Action item: Beneath this task are records; count how many lines include the string "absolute" and answer with that number alone.

Data supplied:
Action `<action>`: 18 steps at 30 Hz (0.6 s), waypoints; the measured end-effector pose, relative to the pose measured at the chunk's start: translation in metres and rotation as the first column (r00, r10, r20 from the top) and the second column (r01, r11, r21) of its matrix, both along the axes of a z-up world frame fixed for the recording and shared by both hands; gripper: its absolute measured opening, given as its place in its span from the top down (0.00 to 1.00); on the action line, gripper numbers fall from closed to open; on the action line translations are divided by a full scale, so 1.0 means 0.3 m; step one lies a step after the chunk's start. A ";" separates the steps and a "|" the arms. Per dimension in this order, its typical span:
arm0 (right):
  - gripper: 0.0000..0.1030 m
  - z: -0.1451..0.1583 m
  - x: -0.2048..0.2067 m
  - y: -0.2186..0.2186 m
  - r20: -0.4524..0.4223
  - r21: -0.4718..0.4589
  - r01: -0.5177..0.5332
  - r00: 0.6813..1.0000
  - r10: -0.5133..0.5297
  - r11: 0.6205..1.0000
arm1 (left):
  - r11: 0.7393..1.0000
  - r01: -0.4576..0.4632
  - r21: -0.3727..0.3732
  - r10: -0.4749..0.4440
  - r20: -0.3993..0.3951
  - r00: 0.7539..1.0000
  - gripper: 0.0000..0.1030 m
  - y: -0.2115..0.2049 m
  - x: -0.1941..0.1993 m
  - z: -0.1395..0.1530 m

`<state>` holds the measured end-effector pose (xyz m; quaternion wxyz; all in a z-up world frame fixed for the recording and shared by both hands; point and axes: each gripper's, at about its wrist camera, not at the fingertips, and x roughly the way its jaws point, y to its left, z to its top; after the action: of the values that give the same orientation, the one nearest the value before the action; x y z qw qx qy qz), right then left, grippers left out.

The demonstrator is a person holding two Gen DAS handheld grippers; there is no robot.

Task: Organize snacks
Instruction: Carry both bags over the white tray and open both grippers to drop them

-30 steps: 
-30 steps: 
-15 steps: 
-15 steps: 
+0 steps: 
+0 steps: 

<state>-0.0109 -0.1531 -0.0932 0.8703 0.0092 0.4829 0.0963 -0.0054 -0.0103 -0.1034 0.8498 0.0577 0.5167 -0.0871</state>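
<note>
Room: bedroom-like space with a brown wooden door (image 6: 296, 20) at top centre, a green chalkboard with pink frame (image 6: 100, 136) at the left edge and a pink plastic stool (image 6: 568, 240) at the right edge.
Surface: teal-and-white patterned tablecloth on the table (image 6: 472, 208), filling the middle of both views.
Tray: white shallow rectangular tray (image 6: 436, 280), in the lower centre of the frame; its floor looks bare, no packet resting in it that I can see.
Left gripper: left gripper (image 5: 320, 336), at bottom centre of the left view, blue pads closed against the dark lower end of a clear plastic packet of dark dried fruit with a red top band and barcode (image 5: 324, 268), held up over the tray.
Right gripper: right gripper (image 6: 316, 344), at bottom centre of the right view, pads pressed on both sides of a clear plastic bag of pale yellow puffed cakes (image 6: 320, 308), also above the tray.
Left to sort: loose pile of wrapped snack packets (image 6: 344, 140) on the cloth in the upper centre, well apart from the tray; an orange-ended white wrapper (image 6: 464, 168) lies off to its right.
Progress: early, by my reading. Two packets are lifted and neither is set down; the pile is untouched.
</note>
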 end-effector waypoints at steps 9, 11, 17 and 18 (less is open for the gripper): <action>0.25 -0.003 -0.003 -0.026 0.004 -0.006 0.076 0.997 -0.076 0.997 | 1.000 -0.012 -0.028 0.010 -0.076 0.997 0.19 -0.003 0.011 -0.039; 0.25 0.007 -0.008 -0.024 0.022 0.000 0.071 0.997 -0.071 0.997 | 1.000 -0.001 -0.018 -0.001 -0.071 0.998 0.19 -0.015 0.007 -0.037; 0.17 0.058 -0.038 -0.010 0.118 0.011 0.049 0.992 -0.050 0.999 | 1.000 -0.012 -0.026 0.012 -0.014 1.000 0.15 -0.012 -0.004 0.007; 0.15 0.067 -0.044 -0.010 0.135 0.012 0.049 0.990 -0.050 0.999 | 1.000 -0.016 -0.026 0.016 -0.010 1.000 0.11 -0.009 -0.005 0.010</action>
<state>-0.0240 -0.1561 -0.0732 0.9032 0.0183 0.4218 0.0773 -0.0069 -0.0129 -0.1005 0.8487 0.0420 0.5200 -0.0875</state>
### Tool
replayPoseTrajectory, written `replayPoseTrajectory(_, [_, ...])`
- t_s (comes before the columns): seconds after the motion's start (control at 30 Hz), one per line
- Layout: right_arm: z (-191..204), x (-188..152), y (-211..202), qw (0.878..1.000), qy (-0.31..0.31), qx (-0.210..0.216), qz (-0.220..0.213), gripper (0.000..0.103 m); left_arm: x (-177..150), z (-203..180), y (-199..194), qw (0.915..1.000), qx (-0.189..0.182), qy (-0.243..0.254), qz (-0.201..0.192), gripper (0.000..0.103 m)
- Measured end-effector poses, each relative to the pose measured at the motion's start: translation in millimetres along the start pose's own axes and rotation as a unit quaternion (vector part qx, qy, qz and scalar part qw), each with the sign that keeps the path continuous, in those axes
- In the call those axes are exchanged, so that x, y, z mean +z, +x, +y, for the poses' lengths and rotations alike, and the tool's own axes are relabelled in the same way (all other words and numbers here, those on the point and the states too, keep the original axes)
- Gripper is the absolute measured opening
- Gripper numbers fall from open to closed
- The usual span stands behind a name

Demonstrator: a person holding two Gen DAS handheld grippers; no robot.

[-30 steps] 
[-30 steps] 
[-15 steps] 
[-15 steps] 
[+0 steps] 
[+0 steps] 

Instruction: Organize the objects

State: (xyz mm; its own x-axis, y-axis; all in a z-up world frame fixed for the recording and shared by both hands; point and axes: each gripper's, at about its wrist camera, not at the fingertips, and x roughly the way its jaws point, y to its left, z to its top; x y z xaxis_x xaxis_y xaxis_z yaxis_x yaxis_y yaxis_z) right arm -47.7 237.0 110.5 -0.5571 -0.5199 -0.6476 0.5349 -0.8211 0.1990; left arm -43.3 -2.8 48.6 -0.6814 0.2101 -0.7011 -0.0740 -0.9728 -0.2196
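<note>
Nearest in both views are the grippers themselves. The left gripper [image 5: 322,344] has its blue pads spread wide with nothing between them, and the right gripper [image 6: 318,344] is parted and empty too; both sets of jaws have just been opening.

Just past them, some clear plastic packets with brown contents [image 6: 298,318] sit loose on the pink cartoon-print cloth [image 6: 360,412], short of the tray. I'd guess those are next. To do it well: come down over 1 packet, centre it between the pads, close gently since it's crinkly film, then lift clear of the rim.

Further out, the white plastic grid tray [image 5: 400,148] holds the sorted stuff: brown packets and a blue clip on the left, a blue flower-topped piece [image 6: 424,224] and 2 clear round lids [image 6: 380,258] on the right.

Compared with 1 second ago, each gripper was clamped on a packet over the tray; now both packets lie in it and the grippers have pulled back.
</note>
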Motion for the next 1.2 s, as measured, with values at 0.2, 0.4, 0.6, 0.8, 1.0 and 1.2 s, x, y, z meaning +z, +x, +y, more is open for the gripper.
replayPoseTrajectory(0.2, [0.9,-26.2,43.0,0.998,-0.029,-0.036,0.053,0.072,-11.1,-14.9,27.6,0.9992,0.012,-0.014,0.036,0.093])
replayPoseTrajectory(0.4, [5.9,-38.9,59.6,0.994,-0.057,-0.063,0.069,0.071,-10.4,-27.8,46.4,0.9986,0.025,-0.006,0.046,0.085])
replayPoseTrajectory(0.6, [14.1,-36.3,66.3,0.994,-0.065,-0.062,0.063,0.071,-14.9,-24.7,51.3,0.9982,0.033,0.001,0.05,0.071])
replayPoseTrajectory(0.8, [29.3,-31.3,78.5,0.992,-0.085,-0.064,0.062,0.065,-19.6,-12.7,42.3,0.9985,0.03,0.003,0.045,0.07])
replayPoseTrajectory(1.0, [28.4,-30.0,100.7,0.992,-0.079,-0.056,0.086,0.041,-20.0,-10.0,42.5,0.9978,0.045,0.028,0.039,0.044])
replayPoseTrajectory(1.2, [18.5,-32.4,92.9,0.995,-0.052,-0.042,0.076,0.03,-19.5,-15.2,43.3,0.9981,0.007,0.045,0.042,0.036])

Worked solution: 2